Martin’s family traces their copy to his great-great-grandfather Nicholas Martin and his son, Hudson. Nicholas was colonel in a Virginia militia that fought in Texas during the Mexican-American War and Hudson was a Virginia attorney who helped settlers secure land grants across the Lone Star State.
“So it could have been Hudson or it could have been Nicholas, we’re not really sure,” Martin said. “We were a family of savers, we didn’t throw things out. The map spent its life in an outbuilding on the family farm that was used as a law office and when my grandfather died no one wanted it.”
When it came time for the family to clean out the homestead, Patrick’s father grabbed a box of legal documents on a whim, not knowing the book was tucked safely inside. Patrick discovered the map as a boy and it sparked his imagination and a lifelong passion for history. He spent hours examining early cities and towns, roads, rivers, Indian villages and even De Cordova’s own signature.
“My parents didn’t have any objection to me playing with it and I could have easily done some damage,” he said. “Until recently, I was still pulling it out and showing it to guests if they were history buffs. We moved the butter and the wine glasses and started taking it out. At that point it could have been a disaster.”
Now that the map is headed to auction, Martin is eager to see how the public will react to its discovery. He intends to split the proceeds with his sister.
De Cordova’s Map of Texas was first issued in 1849 and published by Texas’ General Land Office as the first official map of Texas. It measures 32″ x 35 1/4″, is hand-colored with West Texas virtually entirely absent, and only a portion of the Panhandle (noted as the Fannin Land District) shown as settled. Of the copies known to exist, at least two are held by institutions: one in Special Collections at the University of Texas at Arlington and the other at the Rosenburg Library in Galveston.

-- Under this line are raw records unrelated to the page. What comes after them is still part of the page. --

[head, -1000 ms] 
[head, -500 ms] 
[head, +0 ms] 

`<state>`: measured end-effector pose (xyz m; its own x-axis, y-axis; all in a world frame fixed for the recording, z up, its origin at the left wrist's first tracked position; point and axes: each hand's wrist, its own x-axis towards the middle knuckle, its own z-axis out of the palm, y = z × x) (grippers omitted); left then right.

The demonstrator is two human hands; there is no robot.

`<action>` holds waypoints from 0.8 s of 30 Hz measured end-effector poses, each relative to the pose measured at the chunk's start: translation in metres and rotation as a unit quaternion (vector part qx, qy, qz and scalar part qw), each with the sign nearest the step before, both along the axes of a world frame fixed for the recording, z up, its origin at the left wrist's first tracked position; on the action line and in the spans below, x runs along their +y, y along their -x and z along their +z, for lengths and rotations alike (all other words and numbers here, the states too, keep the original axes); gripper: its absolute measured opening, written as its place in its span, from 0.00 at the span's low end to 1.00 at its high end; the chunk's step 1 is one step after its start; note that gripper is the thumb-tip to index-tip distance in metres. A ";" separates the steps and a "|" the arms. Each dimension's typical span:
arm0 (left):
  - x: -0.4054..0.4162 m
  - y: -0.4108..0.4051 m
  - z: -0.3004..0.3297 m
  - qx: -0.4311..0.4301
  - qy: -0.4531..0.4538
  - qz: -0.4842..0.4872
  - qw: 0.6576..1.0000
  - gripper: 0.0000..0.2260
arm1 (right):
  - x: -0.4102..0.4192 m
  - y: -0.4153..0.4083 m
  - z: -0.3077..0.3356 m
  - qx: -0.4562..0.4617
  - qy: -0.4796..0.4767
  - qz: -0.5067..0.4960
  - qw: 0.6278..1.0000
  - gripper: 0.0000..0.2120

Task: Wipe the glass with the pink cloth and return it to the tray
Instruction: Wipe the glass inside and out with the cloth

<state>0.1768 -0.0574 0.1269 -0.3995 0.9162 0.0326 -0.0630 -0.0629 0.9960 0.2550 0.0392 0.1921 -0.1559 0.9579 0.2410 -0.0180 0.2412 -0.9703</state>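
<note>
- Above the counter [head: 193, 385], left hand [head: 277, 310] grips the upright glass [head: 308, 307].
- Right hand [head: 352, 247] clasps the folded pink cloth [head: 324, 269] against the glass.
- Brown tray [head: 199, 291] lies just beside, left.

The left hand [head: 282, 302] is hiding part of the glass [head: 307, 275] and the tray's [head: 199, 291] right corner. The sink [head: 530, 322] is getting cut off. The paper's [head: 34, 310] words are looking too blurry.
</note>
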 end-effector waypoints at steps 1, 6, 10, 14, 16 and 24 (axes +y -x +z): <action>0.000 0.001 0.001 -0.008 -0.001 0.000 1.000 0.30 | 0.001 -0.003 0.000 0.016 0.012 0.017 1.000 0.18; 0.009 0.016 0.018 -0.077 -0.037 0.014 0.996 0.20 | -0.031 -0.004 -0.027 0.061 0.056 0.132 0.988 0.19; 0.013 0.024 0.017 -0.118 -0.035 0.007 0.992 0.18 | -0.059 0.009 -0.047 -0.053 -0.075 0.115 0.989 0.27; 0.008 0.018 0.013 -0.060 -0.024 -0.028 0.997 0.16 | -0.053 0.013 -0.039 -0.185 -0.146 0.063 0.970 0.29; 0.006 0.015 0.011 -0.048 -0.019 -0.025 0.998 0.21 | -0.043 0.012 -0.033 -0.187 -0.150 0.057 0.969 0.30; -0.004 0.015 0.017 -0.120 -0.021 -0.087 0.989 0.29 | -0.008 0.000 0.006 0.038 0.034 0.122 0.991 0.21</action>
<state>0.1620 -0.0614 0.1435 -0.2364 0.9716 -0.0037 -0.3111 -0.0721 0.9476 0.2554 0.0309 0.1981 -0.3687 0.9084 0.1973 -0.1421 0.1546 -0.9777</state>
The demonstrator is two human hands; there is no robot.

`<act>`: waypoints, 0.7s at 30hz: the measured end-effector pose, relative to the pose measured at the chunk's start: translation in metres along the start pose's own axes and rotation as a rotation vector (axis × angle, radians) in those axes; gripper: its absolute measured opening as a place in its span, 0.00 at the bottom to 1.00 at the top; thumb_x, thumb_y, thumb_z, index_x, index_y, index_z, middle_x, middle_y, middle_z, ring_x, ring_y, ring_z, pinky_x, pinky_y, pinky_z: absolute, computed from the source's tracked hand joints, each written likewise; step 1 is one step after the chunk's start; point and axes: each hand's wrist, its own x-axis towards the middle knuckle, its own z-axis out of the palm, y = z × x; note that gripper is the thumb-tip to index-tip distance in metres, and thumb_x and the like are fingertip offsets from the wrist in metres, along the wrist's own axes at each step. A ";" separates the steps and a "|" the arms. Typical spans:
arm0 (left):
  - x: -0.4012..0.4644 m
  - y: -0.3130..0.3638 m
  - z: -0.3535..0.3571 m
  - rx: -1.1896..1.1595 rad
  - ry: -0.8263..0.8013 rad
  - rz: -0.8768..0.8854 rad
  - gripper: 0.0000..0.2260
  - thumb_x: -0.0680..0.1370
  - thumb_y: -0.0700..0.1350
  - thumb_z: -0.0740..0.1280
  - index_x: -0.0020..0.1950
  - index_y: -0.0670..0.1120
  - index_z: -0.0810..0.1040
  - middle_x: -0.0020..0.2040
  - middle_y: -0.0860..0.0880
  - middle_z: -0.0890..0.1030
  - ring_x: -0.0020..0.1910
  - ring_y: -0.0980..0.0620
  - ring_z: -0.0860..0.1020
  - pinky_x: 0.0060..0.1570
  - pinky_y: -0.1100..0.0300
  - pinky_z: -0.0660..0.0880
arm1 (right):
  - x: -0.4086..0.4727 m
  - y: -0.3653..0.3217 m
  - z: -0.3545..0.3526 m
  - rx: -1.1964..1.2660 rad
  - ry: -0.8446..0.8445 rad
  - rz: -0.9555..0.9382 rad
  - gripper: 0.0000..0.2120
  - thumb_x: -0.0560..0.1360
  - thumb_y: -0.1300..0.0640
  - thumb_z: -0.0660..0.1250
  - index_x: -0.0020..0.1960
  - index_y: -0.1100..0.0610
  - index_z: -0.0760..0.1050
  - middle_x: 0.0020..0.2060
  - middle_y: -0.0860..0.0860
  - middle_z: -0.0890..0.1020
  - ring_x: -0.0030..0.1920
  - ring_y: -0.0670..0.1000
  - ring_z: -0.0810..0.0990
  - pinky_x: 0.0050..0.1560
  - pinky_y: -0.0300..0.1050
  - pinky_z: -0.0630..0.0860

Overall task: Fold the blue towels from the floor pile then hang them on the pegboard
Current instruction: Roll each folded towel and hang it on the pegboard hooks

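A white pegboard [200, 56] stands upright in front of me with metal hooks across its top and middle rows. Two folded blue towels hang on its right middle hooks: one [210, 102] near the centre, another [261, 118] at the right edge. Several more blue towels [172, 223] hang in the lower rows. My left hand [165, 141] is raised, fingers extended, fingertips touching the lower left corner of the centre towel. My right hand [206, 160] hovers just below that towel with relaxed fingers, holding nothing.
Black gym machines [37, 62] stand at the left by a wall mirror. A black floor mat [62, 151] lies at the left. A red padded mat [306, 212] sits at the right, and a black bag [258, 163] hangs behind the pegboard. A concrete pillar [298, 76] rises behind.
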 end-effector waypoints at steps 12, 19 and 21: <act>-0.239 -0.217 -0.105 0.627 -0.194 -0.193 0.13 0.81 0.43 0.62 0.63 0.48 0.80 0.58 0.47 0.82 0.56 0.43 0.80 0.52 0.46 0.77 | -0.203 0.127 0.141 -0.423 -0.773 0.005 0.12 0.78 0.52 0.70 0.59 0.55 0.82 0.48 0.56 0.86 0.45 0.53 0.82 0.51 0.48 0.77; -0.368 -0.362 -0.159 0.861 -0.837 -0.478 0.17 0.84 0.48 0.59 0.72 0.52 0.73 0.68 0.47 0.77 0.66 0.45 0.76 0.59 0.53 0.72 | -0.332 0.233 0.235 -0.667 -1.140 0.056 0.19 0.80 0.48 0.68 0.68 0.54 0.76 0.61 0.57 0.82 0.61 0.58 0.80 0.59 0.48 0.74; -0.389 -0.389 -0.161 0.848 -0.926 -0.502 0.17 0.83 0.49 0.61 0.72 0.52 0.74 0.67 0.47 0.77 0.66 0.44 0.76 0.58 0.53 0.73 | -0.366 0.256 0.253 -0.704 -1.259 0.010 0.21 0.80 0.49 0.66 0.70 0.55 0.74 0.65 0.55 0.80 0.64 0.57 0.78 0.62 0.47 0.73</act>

“The accuracy of this map, and its importance to understanding the development of Texas cannot be overstated,” said Joe Fay, Manager of Rare Books at Heritage Auctions. “Sam Houston himself called it ‘the most correct and authentic map of Texas ever compiled.’ The hand-colored map shows the state of Texas at a critical point, most noticeable when comparing it to subsequent revisions, reflecting big changes from the Texas of this map to the Texas of just a few years later. When I saw this walk into the appraisal event in Birmingham, and Mr. Martin and I unfolded it, I was floored. It’s one of those very few high points in Texana that few collectors or dealers ever see in the wild.”